═════ GIVEN ENTRIES ═════

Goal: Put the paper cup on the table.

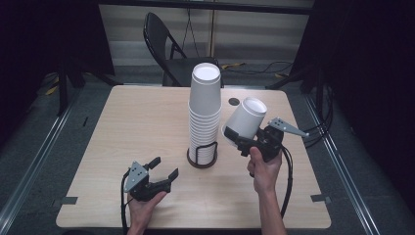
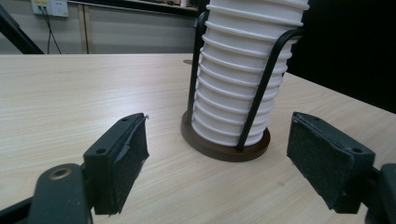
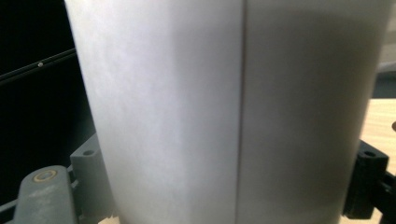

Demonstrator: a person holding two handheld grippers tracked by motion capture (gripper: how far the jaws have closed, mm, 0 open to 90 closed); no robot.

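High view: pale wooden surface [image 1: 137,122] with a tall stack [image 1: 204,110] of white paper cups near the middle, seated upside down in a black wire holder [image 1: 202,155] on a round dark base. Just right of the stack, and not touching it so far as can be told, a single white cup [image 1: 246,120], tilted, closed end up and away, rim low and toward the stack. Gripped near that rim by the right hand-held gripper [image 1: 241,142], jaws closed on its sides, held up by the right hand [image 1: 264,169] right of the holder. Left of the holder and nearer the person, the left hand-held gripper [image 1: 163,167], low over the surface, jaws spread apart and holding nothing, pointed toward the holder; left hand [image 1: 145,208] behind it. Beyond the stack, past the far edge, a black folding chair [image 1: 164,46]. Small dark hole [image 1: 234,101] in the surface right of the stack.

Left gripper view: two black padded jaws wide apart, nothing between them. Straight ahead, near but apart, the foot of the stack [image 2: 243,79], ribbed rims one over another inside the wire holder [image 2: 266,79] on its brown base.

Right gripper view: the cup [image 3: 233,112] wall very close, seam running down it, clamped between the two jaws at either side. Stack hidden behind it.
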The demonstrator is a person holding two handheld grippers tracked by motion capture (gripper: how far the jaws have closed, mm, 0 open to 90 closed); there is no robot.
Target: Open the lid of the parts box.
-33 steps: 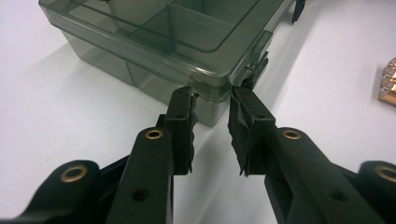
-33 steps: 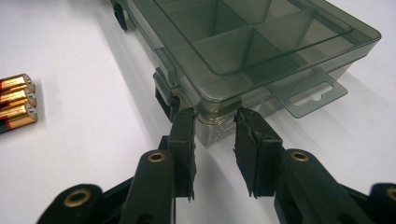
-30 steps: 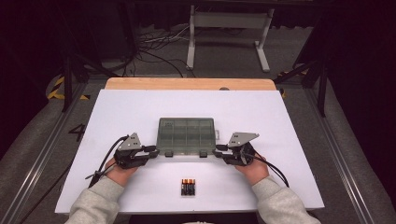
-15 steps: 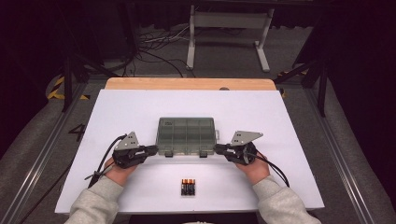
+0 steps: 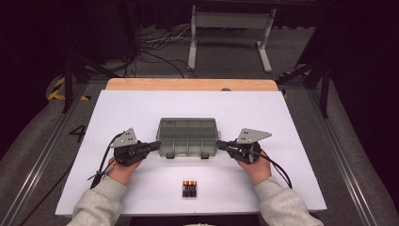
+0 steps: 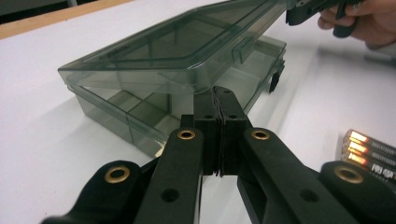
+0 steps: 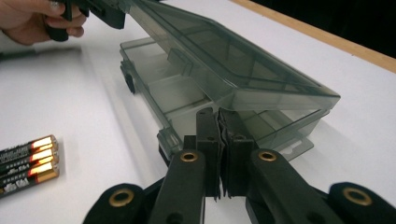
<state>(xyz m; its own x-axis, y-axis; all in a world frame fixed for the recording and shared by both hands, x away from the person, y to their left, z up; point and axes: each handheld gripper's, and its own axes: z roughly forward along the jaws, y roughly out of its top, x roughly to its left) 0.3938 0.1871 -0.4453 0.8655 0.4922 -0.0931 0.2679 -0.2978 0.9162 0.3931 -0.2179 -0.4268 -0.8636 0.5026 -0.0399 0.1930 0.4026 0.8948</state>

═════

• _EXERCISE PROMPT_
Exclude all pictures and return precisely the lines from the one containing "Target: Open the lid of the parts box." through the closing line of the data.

• _WRITTEN SOLUTION_
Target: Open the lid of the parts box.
-33 steps: 
-33 steps: 
-30 steps: 
-15 steps: 
+0 steps: 
+0 steps: 
+0 steps: 
<state>(xyz m; its own x-axis, y-axis; all in a world frame fixed for the recording and shared by both hands, x away from the person, y to their left, z up; point and axes: each handheld gripper's, and its own axes: z roughly forward along the jaws, y roughly out of its top, x roughly to its left) 0.3938 0.1871 -0.4453 0.8655 0.4922 -0.0931 0.2679 -0.2978 0.9162 0.3931 -0.2179 -0.4268 -0.8636 0.5026 -0.0399 0.1930 0.4026 0.8948</state>

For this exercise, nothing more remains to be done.